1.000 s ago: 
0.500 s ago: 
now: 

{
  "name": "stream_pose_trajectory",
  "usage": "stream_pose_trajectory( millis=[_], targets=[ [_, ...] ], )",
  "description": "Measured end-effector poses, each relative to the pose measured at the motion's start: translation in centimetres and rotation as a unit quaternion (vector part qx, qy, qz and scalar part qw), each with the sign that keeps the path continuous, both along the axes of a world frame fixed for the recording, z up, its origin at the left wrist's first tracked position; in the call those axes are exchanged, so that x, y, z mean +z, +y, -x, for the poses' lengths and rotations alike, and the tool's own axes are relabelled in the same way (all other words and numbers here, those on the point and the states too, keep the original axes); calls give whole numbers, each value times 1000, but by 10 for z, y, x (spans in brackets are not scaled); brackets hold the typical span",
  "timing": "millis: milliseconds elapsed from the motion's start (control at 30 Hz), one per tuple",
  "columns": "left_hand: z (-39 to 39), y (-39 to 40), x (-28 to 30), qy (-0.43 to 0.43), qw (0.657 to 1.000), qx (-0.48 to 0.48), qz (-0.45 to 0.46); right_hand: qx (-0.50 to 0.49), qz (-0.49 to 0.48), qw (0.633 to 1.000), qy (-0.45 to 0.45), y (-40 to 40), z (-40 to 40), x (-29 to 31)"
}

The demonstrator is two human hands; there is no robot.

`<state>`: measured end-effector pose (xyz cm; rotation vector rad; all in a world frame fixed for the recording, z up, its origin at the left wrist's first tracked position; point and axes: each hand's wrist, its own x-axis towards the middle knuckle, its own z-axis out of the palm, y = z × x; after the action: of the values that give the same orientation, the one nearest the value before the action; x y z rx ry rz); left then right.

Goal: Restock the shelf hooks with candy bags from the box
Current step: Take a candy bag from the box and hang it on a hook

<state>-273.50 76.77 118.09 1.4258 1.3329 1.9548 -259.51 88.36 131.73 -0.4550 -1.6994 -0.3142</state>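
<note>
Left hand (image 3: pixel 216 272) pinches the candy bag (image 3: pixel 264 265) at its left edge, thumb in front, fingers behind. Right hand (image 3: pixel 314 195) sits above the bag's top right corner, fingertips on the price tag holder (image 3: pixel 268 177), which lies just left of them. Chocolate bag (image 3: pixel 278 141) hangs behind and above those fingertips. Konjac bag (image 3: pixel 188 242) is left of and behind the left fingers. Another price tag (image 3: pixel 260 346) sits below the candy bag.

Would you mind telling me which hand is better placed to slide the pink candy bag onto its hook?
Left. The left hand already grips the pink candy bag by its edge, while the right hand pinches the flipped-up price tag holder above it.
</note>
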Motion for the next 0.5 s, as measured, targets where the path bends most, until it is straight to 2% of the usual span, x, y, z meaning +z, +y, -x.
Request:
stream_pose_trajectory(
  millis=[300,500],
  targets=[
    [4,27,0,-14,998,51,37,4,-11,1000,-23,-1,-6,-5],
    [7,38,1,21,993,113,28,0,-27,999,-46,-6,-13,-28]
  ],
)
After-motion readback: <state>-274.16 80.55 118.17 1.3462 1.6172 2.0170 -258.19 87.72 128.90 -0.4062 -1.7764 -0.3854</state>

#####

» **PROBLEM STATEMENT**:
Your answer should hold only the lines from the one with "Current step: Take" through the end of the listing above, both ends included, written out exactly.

» **EXERCISE ANSWER**:
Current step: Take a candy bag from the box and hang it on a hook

<state>-273.50 76.77 118.09 1.4258 1.3329 1.9548 -259.51 88.36 131.73 -0.4550 -1.6994 -0.3142</state>
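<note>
Left hand (image 3: pixel 216 272) pinches the candy bag (image 3: pixel 264 265) at its left edge, thumb in front, fingers behind. Right hand (image 3: pixel 314 195) sits above the bag's top right corner, fingertips on the price tag holder (image 3: pixel 268 177), which lies just left of them. Chocolate bag (image 3: pixel 278 141) hangs behind and above those fingertips. Konjac bag (image 3: pixel 188 242) is left of and behind the left fingers. Another price tag (image 3: pixel 260 346) sits below the candy bag.

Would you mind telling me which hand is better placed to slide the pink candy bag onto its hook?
Left. The left hand already grips the pink candy bag by its edge, while the right hand pinches the flipped-up price tag holder above it.
</note>
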Motion for the next 0.5 s, as measured, targets where the path bends most, until it is straight to 2% of the usual span, x, y, z meaning +z, +y, -x.
Request:
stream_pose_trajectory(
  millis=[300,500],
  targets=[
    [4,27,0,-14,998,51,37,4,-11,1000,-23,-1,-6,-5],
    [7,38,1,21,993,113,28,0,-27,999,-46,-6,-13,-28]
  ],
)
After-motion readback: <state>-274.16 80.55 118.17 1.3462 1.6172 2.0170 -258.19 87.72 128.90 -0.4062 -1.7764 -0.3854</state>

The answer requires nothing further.